Today, let's take a look at the shuffle process in the two typical distributed computing frameworks: MapReduce and Spark.

In the following description, we use Spark terms under the typical map → reduce process to understand easier.

We can roughly divide the execution process of the program into the following three phases:

The map phase involves reading and parsing data.
The shuffle phase involves distributing the corresponding data to the corresponding reducer.
The reduce phase involves merging data and processing the final business logic.

Since we want to optimize I/O, we need to pay attention to the files and focus on the shuffle phase, so we can draw a diagram like this:

The entire shuffle phase is split into two steps:

Shuffle write refers to the step that mappers write processed data to the local disk, and the data is generally organized in a well-processed form for the reduce phase.
Shuffle read refers to the step that reducers read the data scattered in each mapper to the local device and then merge it (there is no subdivision step, such as copy).

Since shuffle read comes after shuffle write, it is relatively passive. No matter how many files are written upstream and how they are written, the downstream has to deal with them accordingly. So let's focus on shuffle write.

Hash Shuffle

Shuffle, as the name implies, is to disperse data and then distribute it to the corresponding downstream.

Therefore, the key is to provide data independently for each downstream, which means writing data for each reducer together.

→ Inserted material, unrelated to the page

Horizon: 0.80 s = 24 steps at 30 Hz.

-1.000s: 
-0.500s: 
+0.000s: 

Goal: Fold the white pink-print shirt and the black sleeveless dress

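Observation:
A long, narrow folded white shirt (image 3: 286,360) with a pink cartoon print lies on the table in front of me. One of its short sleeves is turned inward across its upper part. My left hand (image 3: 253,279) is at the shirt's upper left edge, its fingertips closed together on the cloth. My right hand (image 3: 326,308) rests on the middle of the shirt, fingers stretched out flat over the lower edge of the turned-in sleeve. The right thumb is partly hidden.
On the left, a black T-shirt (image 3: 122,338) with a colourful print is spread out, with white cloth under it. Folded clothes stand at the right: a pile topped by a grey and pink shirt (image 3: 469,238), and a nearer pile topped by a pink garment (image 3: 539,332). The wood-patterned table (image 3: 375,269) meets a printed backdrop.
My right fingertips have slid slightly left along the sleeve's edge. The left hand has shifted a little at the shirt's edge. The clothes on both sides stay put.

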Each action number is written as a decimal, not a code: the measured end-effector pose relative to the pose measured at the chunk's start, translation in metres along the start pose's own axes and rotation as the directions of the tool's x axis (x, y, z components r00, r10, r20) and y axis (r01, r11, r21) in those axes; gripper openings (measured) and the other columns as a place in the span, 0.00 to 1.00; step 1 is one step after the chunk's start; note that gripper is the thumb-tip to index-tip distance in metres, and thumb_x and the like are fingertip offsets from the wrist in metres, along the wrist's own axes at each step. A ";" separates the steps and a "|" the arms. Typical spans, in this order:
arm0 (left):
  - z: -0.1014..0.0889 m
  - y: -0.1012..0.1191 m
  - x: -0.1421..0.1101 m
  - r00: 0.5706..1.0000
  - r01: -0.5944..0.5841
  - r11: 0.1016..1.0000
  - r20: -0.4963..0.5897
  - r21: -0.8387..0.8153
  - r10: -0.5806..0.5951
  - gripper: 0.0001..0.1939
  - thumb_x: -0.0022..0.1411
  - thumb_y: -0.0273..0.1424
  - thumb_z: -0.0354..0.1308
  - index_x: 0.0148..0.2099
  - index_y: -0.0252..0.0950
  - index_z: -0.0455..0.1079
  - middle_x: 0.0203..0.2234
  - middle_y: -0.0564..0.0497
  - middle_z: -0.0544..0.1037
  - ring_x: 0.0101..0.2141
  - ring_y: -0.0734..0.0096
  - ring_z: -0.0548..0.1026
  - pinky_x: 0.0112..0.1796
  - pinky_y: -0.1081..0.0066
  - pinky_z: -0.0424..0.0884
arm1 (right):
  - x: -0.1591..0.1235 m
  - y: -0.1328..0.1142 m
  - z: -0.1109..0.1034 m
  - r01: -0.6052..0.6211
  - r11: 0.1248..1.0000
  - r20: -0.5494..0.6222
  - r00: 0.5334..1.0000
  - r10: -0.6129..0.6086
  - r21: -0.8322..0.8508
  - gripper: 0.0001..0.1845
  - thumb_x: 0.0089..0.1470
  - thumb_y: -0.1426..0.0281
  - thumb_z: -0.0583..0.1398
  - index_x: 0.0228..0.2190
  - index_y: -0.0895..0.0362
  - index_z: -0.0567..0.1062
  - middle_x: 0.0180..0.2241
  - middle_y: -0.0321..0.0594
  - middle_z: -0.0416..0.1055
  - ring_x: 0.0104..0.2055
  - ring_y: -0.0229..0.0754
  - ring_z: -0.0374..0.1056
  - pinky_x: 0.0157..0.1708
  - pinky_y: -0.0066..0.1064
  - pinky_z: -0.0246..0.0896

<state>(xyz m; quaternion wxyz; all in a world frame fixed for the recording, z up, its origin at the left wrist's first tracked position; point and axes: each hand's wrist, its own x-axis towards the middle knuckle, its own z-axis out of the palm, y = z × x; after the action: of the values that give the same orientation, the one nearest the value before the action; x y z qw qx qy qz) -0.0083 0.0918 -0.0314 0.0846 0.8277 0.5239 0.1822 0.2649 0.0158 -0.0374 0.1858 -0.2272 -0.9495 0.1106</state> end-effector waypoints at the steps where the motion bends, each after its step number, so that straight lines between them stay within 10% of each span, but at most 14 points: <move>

What's more, each mapper generates a file for each reducer, so we can write the corresponding data into it. This is also known as Hash Shuffle.

Spark 0.8 introduced Hash Shuffle and used it as the default shuffle method until version 1.2.

As shuffle read pulls data in partitions, it will be more radical that each mapper generates a file for each partition, but this will result in too many files. So, we can write all partitions processed by the same reducer to one file.

Since we only focus on the shuffle write step, we can scroll the mouse wheel (like looking at a map) to see how mappers on a local machine write output to files.

As shown in the preceding figure, two Executors are allocated to a machine, and each Executor executes two map tasks successively. All maps write the processing results to the local hard disk.

This way, at the end of the map phase, there will be M*R files on the local hard disk, where M is the number of Mappers and R is the number of Reducers.

On the whole, if a large task requires 40K mappers and 20K reducers, 0.8 billion files will be generated.

From the perspective of a cluster, running many such tasks at the same time will leave unbearable pressure on the disk and network of all machines.

Therefore, optimization is required.

As mentioned in the fifth article of the series, one of the two purposes of building distributed systems is to improve the parallelism of computing for faster calculation.

However, computing resources are limited, so it is unnecessary to run all mappers and reducers at once. Instead, we run one part at a time with limited concurrency and then run the other part until the run is finished.

As shown in the preceding figure, each Executor runs two maps, but at any specific moment, only one is running. Therefore, it is entirely possible for these maps to share files, but as the downstream pulls and processes data in partitions, files should be shared in partitions.

As shown above, we can call it Consolidated Hash Shuffle.

Executor maintains a file pool in which a file is opened for each reducer. When each map task is executed, these files are obtained and data is written to these files. After execution, these files are returned. Then, the next map starts and repeats the operations above.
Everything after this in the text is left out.